# The problem
Using the records below, write out again exactly the lines that begin at the line containing "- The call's" and end at the line containing "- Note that", and no other lines.

# Dataset excerpts
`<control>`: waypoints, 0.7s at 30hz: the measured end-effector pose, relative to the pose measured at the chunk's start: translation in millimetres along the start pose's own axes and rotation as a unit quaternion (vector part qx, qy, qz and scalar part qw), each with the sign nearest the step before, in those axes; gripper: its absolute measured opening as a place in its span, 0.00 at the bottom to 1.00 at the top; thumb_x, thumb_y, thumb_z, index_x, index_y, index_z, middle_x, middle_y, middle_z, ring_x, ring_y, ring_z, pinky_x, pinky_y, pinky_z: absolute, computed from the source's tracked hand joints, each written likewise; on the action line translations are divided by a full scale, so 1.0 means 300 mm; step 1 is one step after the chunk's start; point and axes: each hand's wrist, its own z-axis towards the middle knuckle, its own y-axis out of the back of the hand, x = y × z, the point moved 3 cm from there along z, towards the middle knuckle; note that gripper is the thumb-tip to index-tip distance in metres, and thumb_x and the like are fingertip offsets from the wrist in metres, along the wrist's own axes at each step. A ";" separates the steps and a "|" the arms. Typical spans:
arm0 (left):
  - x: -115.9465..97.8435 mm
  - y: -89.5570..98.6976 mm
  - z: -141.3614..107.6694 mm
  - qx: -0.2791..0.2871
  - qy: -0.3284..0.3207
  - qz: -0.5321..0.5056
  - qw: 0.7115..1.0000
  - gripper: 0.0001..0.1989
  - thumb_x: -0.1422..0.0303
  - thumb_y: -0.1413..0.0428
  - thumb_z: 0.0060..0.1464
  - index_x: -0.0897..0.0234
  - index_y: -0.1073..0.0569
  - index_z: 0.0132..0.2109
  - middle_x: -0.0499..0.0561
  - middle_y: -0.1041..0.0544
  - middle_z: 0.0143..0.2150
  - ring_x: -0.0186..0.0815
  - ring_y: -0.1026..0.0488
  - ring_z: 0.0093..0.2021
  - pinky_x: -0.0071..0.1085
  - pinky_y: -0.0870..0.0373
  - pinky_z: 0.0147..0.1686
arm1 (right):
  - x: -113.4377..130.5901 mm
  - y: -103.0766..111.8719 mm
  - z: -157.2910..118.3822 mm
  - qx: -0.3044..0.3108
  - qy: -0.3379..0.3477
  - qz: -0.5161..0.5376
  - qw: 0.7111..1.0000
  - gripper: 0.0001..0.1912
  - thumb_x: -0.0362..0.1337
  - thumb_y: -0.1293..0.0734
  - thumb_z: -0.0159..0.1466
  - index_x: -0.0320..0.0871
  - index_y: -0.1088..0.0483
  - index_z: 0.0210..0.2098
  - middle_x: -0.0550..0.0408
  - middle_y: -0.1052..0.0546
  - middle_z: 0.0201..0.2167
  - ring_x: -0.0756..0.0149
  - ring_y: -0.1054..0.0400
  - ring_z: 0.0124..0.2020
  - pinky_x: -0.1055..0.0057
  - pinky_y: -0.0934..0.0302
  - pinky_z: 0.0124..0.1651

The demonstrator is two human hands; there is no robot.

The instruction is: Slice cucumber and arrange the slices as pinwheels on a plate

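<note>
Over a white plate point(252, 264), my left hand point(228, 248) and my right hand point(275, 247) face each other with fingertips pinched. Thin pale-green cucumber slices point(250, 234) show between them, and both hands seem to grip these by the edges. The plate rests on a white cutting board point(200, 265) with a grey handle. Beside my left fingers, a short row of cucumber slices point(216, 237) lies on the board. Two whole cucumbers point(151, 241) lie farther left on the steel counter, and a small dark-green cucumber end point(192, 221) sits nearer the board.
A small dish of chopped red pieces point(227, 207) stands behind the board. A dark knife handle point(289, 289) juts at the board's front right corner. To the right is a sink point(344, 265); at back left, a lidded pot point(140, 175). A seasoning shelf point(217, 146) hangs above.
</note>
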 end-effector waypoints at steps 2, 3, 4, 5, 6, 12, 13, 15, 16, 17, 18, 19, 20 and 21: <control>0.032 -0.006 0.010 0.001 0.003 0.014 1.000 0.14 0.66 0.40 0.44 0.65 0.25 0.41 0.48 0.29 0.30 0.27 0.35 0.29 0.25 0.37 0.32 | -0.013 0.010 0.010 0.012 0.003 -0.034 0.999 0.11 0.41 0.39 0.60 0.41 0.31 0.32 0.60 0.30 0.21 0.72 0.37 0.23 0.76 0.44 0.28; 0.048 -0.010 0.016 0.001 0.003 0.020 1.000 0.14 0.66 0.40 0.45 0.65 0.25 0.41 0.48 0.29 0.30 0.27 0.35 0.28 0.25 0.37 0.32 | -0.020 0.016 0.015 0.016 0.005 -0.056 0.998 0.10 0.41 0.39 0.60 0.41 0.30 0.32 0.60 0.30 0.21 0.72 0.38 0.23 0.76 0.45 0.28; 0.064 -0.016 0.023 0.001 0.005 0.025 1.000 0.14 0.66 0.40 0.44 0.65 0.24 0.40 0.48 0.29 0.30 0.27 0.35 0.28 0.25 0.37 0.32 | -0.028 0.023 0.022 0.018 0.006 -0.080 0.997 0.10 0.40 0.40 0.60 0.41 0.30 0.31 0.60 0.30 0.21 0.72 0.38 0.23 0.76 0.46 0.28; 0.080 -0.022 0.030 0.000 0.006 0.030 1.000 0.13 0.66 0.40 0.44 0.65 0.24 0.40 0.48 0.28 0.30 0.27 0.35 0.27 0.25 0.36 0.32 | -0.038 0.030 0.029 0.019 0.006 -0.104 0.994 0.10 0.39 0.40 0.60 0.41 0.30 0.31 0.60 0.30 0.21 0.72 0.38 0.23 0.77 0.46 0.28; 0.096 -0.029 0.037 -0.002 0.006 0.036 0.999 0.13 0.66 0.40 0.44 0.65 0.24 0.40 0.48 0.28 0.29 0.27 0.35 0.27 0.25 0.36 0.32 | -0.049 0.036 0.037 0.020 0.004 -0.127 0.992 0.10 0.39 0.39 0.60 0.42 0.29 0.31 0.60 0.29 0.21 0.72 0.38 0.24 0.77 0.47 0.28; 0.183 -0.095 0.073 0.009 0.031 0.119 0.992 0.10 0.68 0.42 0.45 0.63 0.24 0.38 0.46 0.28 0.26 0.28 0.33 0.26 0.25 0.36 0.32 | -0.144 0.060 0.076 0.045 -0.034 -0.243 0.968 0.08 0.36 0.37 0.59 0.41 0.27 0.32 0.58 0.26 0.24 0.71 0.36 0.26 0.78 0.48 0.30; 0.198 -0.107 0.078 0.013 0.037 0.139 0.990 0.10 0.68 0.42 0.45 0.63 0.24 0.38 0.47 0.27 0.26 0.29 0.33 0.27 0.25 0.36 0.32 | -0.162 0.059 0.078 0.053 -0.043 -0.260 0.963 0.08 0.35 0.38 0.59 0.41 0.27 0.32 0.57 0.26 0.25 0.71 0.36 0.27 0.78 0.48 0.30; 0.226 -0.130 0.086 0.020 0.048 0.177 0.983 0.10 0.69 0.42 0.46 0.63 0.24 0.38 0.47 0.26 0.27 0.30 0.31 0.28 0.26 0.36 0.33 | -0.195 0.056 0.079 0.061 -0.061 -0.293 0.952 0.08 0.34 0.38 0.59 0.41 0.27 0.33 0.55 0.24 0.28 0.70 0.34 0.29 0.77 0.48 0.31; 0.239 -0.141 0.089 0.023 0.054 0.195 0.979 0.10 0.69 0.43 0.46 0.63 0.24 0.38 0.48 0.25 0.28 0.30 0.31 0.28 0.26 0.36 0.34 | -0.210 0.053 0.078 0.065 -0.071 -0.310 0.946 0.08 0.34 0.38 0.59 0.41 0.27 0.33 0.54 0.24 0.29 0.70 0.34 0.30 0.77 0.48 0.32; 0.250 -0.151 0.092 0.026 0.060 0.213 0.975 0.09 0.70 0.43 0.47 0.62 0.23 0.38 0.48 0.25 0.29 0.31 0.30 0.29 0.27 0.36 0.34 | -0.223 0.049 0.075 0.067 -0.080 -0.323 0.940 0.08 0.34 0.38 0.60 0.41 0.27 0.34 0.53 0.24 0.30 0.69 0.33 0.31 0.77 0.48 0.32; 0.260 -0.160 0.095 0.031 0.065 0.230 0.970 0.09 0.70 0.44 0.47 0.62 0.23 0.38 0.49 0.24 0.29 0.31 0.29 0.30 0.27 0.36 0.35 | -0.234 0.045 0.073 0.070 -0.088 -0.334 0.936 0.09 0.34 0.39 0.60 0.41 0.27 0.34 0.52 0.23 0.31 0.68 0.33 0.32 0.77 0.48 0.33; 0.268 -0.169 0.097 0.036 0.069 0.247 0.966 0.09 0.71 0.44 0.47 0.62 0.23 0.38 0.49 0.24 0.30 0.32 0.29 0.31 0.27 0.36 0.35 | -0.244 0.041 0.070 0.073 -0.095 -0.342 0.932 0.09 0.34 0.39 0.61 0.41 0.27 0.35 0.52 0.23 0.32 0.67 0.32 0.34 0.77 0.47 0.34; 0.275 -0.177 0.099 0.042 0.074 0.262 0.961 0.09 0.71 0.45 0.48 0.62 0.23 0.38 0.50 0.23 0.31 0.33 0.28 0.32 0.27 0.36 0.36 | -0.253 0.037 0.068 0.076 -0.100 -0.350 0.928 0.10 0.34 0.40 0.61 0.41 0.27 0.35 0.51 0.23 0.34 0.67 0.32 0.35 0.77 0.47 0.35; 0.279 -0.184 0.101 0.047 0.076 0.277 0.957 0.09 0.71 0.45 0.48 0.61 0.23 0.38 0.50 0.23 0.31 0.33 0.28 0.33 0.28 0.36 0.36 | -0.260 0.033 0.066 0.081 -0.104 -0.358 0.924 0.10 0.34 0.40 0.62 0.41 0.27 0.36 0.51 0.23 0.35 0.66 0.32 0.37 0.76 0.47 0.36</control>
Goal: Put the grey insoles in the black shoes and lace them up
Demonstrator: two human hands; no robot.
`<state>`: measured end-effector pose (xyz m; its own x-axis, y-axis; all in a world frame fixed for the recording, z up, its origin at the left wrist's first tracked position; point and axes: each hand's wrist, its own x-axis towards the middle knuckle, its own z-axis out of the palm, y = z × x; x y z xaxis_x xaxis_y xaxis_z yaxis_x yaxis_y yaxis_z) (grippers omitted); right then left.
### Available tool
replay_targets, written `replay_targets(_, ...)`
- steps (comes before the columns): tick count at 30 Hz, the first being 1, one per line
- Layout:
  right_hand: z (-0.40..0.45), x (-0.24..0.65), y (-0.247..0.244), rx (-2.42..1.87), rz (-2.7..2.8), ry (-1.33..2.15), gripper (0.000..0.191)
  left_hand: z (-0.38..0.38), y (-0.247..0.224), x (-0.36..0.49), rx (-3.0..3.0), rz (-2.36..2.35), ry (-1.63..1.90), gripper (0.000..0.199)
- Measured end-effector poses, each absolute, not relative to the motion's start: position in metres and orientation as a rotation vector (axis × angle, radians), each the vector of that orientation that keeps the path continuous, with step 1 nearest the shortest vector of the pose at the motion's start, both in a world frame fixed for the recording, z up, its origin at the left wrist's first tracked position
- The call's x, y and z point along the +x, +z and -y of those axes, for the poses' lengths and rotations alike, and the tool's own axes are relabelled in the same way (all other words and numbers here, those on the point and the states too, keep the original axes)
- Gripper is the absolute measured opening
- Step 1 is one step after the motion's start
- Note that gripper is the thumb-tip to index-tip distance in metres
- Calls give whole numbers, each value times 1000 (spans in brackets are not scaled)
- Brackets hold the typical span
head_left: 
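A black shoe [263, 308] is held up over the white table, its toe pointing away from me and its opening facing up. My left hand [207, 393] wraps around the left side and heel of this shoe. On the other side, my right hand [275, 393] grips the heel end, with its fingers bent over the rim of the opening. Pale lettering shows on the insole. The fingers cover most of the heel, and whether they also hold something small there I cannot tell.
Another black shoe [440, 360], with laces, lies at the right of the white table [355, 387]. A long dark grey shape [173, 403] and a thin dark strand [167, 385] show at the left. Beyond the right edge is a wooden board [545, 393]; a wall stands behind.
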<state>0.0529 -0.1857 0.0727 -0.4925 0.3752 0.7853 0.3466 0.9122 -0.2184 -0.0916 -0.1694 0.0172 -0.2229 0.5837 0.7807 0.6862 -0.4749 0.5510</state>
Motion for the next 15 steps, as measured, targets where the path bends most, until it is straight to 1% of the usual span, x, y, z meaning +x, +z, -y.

# Problem solution
- The call's x, y and z point along the +x, +z and -y of those axes, for the poses' lengths and rotations alike, and the tool's own axes are relabelled in the same way (all other words and numbers here, those on the point and the states too, keep the original axes)
- Gripper is the absolute measured opening
- Step 1 is one step after the motion's start
- Note that gripper is the thumb-tip to index-tip distance in metres

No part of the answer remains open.